§ Directions:
Could you output the listing that follows exactly, without its images?

§ Data below:
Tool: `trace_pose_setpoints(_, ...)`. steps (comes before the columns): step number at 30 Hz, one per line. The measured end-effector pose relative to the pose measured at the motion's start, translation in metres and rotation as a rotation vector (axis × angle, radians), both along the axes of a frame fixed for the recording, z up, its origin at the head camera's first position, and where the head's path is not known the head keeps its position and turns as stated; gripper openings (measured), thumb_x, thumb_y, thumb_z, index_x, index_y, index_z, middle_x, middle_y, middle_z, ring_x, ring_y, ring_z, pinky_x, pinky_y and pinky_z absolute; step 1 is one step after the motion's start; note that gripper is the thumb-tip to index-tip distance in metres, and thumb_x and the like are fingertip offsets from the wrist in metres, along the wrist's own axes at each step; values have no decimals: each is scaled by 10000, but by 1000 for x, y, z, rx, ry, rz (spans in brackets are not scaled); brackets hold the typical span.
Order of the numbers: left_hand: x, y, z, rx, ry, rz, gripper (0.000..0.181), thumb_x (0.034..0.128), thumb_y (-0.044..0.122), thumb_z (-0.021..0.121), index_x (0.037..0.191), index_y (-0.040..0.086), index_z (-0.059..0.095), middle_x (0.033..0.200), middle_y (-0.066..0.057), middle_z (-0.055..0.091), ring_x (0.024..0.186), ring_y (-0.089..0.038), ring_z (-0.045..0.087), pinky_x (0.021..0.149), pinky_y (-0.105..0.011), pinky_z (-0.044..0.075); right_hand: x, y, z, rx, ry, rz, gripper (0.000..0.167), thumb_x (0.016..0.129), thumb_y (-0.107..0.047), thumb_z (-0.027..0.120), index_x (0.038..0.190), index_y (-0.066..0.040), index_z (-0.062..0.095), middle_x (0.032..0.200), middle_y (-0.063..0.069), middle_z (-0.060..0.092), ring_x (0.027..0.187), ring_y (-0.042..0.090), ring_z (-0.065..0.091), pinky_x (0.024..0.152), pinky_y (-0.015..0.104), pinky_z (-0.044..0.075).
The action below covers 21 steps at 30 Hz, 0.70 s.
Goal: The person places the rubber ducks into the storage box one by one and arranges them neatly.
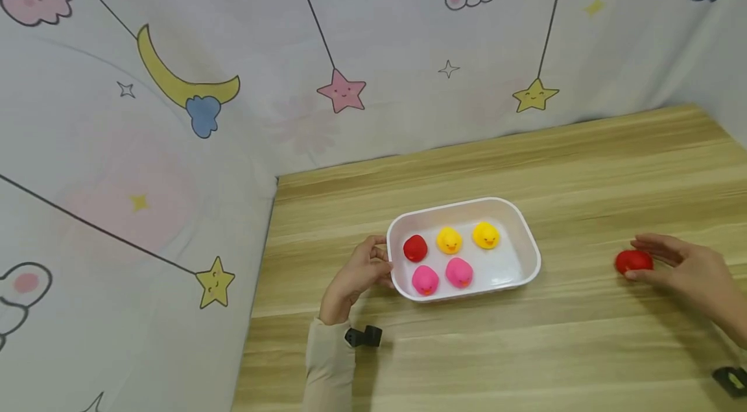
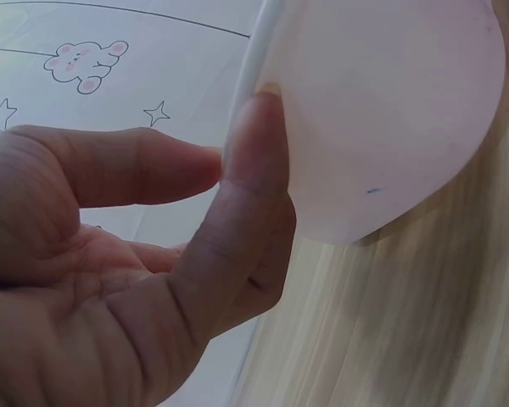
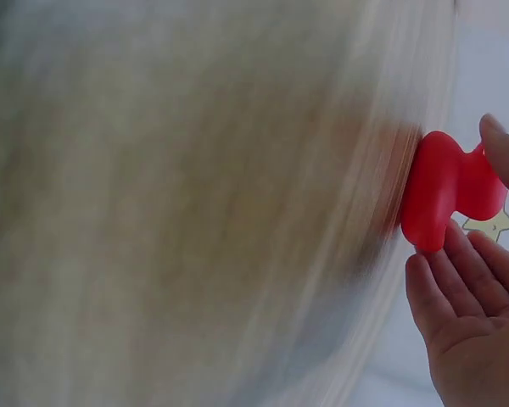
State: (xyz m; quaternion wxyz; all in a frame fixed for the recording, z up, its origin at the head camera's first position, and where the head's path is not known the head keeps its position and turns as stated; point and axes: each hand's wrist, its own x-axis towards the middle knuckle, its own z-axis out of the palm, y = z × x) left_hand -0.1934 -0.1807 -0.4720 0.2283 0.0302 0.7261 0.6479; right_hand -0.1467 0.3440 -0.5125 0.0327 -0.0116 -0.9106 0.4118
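At its left end, a white tray point(image 1: 528, 263) is pinched by my left hand point(image 1: 358, 276), thumb on one side of the rim and fingers on the other. The left wrist view shows the thumb and fingers meeting on the tray wall point(image 2: 390, 110). Off to the right, a red rubber duck point(image 1: 633, 261) stands on the table between the thumb and fingers of my right hand point(image 1: 697, 276). In the right wrist view, the thumb lies against the head of the red duck point(image 3: 433, 186) and the fingertips reach its body.
Inside the tray sit a red toy point(image 1: 415, 248), two yellow ducks point(image 1: 449, 240) and two pink ducks point(image 1: 459, 272). Wood-grain table point(image 1: 572, 334) surrounds the tray. A patterned white cloth point(image 1: 408, 42) hangs along the back and left edges.
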Motion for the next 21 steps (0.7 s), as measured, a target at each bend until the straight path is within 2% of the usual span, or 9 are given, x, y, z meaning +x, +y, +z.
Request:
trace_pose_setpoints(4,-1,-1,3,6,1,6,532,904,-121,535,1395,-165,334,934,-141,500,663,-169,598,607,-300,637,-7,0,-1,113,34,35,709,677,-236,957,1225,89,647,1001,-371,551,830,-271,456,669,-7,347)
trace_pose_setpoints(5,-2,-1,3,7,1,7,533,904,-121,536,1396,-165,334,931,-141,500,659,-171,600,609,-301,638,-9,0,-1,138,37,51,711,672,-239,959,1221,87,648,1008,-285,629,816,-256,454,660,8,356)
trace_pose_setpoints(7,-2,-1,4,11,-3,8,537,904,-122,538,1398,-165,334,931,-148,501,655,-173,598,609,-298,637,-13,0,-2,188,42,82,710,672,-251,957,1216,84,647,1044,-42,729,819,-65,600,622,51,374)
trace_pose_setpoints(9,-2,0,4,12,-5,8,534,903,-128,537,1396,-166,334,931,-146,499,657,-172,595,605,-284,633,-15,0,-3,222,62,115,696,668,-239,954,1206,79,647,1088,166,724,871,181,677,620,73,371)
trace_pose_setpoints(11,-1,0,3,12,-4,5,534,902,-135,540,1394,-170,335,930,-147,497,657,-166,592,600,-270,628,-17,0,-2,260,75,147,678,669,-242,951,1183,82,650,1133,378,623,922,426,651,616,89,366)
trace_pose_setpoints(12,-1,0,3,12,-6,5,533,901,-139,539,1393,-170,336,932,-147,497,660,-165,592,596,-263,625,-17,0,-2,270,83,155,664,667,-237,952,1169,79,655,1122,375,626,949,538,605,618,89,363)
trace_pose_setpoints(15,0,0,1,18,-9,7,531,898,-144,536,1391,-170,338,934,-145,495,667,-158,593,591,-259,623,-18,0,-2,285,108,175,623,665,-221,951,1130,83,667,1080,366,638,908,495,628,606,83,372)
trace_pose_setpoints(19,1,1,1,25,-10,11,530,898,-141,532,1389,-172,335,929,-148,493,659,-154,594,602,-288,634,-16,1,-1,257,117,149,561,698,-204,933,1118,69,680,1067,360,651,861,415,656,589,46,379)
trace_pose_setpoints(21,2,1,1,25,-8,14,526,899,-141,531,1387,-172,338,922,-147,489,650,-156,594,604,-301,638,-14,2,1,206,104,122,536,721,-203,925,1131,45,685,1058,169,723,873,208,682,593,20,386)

§ Result for this exercise:
Tool: `trace_pose_setpoints(_, ...)`. steps (comes before the columns): step number at 30 Hz, one per line. The measured end-effector pose relative to the pose measured at the motion's start, translation in metres and rotation as a rotation vector (axis × angle, radians), both along the axes of a frame fixed for the recording, z up, its origin at the head camera's first position, and where the head's path is not known the head keeps its position and turns as stated; gripper openings (measured), thumb_x, thumb_y, thumb_z, index_x, index_y, index_z, middle_x, middle_y, middle_z, ring_x, ring_y, ring_z, pinky_x, pinky_y and pinky_z absolute; step 1 is one step after the motion's start; note that gripper is the thumb-tip to index-tip distance in metres, and thumb_x and the like are fingertip offsets from the wrist in metres, along the wrist's own axes at each step; values have no decimals: each is scaled by 10000, but by 1000 for x, y, z, rx, ry, rz (spans in brackets are not scaled); brackets hold the typical span.
Order of the numbers: left_hand: x, y, z, rx, ry, rz, gripper (0.000..0.181), thumb_x (0.034..0.128), thumb_y (-0.044..0.122), thumb_z (-0.021..0.121), index_x (0.037..0.191), index_y (-0.040..0.086), index_z (-0.059..0.095), middle_x (0.033..0.200), middle_y (-0.066..0.057), middle_z (-0.055..0.091), ring_x (0.024..0.186), ring_y (-0.089..0.038), ring_z (-0.045..0.087), pinky_x (0.021..0.149), pinky_y (-0.105..0.011), pinky_z (-0.044..0.075); right_hand: x, y, z, rx, ry, rz, gripper (0.000..0.167), thumb_x (0.016..0.129), thumb_y (-0.107..0.047), thumb_z (-0.027..0.120), index_x (0.038..0.190), index_y (-0.066..0.040), index_z (-0.062..0.095), middle_x (0.032..0.200), middle_y (-0.063..0.069), middle_z (-0.060..0.092), ring_x (0.027..0.187), ring_y (-0.042..0.090), ring_z (-0.065..0.091), pinky_x (0.024..0.152), pinky_y (-0.015..0.104), pinky_z (-0.044..0.075).
The action below covers 21 steps at 30 Hz, 0.70 s.
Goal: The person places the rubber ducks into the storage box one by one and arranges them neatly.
State: (xyz m; quaternion wxyz; all in a frame fixed for the recording, z up, its origin at the head camera's first position, and where the head's path is not known the head keeps its position and turns as stated; point and axes: each hand's wrist, its own x-axis towards the middle knuckle, its own z-axis out of the palm, y = z × x) left_hand -0.1934 -0.1807 -0.4720 0.2283 0.0302 0.7261 0.6479; right_hand -0.1467 0.3440 -0.5125 0.0327 -0.0116 -0.9106 0.4118
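At its left end, a white tray point(image 1: 528, 263) is pinched by my left hand point(image 1: 358, 276), thumb on one side of the rim and fingers on the other. The left wrist view shows the thumb and fingers meeting on the tray wall point(image 2: 390, 110). Off to the right, a red rubber duck point(image 1: 633, 261) stands on the table between the thumb and fingers of my right hand point(image 1: 697, 276). In the right wrist view, the thumb lies against the head of the red duck point(image 3: 433, 186) and the fingertips reach its body.
Inside the tray sit a red toy point(image 1: 415, 248), two yellow ducks point(image 1: 449, 240) and two pink ducks point(image 1: 459, 272). Wood-grain table point(image 1: 572, 334) surrounds the tray. A patterned white cloth point(image 1: 408, 42) hangs along the back and left edges.
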Motion for the next 21 steps (0.7 s), as measured, a target at each bend until the straight path is within 2% of the usual span, or 9 are given, x, y, z meaning +x, +y, +z.
Request:
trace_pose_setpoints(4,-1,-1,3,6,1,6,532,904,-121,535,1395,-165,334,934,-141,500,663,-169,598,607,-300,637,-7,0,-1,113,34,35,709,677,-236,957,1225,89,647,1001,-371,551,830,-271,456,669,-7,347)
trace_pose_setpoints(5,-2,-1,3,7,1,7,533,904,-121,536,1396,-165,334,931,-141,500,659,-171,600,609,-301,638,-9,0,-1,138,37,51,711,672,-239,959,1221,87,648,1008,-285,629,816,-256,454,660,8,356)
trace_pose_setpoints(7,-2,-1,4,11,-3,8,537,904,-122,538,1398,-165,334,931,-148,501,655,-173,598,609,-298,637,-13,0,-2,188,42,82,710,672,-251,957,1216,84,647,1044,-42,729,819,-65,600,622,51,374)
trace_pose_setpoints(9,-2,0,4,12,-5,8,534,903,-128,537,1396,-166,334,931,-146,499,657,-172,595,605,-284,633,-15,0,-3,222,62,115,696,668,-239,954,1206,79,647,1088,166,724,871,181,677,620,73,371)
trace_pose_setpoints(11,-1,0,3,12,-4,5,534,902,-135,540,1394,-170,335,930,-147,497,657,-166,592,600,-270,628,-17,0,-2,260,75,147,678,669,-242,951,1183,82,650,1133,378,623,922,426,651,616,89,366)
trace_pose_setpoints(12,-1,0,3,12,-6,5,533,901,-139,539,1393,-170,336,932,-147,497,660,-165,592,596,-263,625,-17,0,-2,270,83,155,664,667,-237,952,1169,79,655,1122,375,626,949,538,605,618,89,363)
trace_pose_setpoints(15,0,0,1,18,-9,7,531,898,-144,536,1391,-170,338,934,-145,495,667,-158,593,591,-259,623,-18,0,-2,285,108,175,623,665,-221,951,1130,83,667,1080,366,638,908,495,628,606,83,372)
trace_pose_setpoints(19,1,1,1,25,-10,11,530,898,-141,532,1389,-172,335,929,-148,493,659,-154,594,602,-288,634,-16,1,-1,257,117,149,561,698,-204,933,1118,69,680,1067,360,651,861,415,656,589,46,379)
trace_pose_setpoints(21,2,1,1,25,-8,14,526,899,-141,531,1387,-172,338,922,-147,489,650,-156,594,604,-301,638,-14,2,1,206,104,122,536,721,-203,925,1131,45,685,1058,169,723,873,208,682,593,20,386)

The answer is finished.